Mercedes Benz Leasing Argentina recently completed its first local securitization of car loans for just over $153 million. ING Bank acted as the fiduciary agent for the transaction, which was fully subscribed by institutional investors and private banking clients.
The one-year notes represent the first offering from the company's $500 million securitization program.
The deal was split into three tranches: an $88 million A tranche with full guarantees from the company at an annual rate of 7.5%, a $48 million B tranche structured as a participation certificate at an annual 8.5% and a $17 million C tranche that is also a participation certificate.
The A tranche was rated triple-A and the B tranche was rated triple-B by Duff & Phelps Credit Rating Co. and Thomson Financial Bankwatch. The lowest tranche was retained by the company.

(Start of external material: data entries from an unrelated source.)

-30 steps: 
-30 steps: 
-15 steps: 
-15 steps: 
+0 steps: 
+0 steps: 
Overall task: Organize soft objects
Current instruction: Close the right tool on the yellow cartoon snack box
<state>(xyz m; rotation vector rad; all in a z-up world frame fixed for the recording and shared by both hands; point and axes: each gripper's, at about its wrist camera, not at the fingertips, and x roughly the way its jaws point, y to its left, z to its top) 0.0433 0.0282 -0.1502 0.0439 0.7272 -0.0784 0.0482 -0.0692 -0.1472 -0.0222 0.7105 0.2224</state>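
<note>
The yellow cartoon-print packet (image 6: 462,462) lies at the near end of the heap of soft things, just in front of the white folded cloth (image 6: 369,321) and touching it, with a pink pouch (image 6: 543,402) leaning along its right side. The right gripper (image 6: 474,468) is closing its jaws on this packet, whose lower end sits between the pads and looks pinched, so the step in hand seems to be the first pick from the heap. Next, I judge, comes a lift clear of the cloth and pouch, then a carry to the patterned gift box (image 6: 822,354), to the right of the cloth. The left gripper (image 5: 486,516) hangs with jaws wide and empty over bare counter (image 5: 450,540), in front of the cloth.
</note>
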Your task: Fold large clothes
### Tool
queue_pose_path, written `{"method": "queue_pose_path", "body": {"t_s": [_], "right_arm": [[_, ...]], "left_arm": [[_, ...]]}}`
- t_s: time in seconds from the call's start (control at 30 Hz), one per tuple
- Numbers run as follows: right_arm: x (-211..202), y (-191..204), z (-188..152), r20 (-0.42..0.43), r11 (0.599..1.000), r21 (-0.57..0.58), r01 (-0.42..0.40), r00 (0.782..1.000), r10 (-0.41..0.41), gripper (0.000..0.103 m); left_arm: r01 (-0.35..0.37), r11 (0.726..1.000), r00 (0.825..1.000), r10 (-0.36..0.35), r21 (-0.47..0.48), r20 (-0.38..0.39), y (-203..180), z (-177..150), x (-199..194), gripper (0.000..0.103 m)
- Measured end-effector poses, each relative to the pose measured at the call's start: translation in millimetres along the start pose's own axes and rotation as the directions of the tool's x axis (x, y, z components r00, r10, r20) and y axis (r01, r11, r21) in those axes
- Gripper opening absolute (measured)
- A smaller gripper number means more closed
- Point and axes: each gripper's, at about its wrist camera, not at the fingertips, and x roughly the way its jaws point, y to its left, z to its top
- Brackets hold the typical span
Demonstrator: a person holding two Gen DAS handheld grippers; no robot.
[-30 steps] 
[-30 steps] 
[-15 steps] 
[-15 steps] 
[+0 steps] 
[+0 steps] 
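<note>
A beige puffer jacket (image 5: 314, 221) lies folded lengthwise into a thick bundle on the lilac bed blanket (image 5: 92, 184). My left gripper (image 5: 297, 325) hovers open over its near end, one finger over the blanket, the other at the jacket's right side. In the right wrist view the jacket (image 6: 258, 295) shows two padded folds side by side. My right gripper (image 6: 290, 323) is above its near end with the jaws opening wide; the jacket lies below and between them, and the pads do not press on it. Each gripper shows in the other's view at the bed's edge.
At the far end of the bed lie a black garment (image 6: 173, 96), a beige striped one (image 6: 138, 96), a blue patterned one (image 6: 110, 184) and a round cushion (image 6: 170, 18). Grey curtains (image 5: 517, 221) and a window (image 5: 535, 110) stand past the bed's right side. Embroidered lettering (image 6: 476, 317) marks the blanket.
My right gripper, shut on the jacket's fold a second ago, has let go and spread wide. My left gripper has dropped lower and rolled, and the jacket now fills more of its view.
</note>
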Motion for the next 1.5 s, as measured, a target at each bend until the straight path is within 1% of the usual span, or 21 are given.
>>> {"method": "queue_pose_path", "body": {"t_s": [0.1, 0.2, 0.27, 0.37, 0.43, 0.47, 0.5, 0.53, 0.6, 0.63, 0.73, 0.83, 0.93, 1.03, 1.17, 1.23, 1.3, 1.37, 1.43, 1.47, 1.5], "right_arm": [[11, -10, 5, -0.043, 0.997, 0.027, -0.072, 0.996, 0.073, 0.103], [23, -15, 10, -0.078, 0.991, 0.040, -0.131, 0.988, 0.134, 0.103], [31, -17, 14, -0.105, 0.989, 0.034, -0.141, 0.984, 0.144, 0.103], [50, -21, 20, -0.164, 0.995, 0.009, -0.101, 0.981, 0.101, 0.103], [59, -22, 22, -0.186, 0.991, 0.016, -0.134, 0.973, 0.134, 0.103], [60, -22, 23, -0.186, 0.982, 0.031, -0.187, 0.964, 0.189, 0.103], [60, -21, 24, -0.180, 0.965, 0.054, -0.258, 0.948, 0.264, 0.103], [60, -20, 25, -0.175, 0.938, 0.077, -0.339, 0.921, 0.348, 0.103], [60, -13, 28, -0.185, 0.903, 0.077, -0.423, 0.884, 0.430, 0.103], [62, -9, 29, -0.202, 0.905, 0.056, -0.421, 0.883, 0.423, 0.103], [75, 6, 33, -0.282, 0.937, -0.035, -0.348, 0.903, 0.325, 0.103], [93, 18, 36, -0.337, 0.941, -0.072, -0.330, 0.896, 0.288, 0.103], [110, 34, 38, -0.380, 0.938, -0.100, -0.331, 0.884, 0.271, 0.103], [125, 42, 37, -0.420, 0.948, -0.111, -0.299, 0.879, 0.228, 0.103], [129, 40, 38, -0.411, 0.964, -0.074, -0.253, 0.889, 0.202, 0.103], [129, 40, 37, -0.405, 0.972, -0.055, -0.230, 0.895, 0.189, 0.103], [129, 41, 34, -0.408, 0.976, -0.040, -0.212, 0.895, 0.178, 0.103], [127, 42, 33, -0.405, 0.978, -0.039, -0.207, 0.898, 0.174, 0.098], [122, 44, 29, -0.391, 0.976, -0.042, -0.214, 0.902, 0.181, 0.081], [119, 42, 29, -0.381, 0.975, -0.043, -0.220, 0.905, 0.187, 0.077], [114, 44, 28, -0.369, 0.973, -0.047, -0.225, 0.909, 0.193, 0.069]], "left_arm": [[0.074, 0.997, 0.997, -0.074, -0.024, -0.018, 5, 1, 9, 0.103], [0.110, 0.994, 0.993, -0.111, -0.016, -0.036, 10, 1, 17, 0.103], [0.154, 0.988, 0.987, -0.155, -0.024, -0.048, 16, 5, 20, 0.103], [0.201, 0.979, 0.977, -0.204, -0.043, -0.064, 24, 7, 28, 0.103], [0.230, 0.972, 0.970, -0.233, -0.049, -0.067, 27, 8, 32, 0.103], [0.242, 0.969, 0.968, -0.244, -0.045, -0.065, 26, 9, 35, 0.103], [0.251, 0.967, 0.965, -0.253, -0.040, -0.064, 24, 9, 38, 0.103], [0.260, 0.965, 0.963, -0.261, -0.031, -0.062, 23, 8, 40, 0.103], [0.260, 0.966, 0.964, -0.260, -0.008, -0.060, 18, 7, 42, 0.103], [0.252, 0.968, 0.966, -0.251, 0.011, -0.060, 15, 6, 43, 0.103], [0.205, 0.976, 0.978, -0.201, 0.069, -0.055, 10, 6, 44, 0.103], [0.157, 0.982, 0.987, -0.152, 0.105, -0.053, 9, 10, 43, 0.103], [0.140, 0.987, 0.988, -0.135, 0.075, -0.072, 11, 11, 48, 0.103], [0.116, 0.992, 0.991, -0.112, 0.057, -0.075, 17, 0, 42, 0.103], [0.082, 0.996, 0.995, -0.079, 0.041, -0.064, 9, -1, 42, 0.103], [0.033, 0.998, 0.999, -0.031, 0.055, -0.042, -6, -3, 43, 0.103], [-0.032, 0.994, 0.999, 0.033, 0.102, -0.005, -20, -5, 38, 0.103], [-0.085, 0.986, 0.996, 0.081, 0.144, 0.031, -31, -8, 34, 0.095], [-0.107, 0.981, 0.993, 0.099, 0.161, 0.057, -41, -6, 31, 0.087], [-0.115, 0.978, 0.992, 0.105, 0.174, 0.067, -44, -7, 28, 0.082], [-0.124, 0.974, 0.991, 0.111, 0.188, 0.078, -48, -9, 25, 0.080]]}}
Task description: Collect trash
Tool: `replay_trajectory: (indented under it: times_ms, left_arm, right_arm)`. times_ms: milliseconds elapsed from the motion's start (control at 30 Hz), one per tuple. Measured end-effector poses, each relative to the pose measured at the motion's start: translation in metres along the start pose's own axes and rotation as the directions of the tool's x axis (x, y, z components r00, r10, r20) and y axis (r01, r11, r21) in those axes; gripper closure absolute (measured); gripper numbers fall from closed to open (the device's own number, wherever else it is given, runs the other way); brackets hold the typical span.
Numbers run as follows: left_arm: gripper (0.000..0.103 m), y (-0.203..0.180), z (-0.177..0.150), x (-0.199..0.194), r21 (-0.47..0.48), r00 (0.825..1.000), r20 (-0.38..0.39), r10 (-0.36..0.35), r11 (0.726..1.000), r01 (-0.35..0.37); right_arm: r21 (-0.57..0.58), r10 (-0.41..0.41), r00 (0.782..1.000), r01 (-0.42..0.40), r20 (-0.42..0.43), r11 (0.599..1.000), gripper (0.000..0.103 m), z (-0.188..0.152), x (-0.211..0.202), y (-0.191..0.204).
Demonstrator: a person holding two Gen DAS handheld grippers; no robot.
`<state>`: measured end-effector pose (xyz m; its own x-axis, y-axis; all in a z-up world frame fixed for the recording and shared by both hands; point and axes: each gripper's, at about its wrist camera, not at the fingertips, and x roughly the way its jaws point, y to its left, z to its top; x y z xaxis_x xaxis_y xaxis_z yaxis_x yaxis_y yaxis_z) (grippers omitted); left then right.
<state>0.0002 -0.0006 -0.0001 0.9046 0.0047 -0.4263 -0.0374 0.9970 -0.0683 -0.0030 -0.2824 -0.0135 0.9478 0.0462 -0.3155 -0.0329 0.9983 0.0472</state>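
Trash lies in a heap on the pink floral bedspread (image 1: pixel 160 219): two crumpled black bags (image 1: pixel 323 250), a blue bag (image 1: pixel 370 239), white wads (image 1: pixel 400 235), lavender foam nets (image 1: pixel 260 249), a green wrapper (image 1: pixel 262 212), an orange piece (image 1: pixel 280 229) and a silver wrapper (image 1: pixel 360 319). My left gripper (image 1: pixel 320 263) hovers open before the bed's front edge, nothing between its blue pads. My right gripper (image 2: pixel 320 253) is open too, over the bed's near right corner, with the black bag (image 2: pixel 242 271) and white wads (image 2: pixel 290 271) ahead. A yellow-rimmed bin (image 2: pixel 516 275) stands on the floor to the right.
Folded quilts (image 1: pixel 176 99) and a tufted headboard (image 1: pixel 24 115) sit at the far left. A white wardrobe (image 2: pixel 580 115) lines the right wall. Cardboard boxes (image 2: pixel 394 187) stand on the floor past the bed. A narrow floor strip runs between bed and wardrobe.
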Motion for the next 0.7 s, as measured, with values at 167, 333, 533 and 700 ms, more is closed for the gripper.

"Mercedes Benz controls a large share of the local market and, as a result, the number of assets on their books has increased substantially in the last few years," said Miguel Arrigoni, associate with consulting firm Ernst & Young Corporate Finance, which coordinated the deal. "By securitizing, the company was able to obtain added liquidity through a financial instrument that is already well known - and well received - by the local market."
Indeed, thanks to an improvement in the country's financial prospects and a tailor-made securitization law, the volume of local deals in Argentina tripled during 1999, reaching $1.5 billion.
"Mercedes Benz is expected to come to the market again during the second quarter of the year," said Arrigoni. "Given the success of this transaction, we anticipate that other car leasing companies will structure securitizations."
Meanwhile, an Argentine textbook publisher and school supplies wholesaler Angel Estrada was back in the market with the second offering from its ABS program Secures. The $12 million deal follows an identical structure as a $10 million transaction launched in January last year.
The latest transaction consisted of $4 million in participation certificates and $8 million in bonds at a rate of 15% and was placed by Banca Nazionale del Lavoro in the local market.
"The company's sales follow the school year calendar," explained Pablo de Gregorio, a partner at Ernst & Young in Buenos Aires. "Their sales season starts in September and by December they have enough credits in their books to securitize."
Gregorio added that securitization has proved to be a good strategy for Angel Estrada, because it provides the company with a more homogeneous cash flow throughout the year.
"The main risk with these transactions is the fact that the clients from which Angel Estrada generates its receivables are small book shops around the country," said a source familiar with the deals. "These are very small players and they could go bankrupt at any time."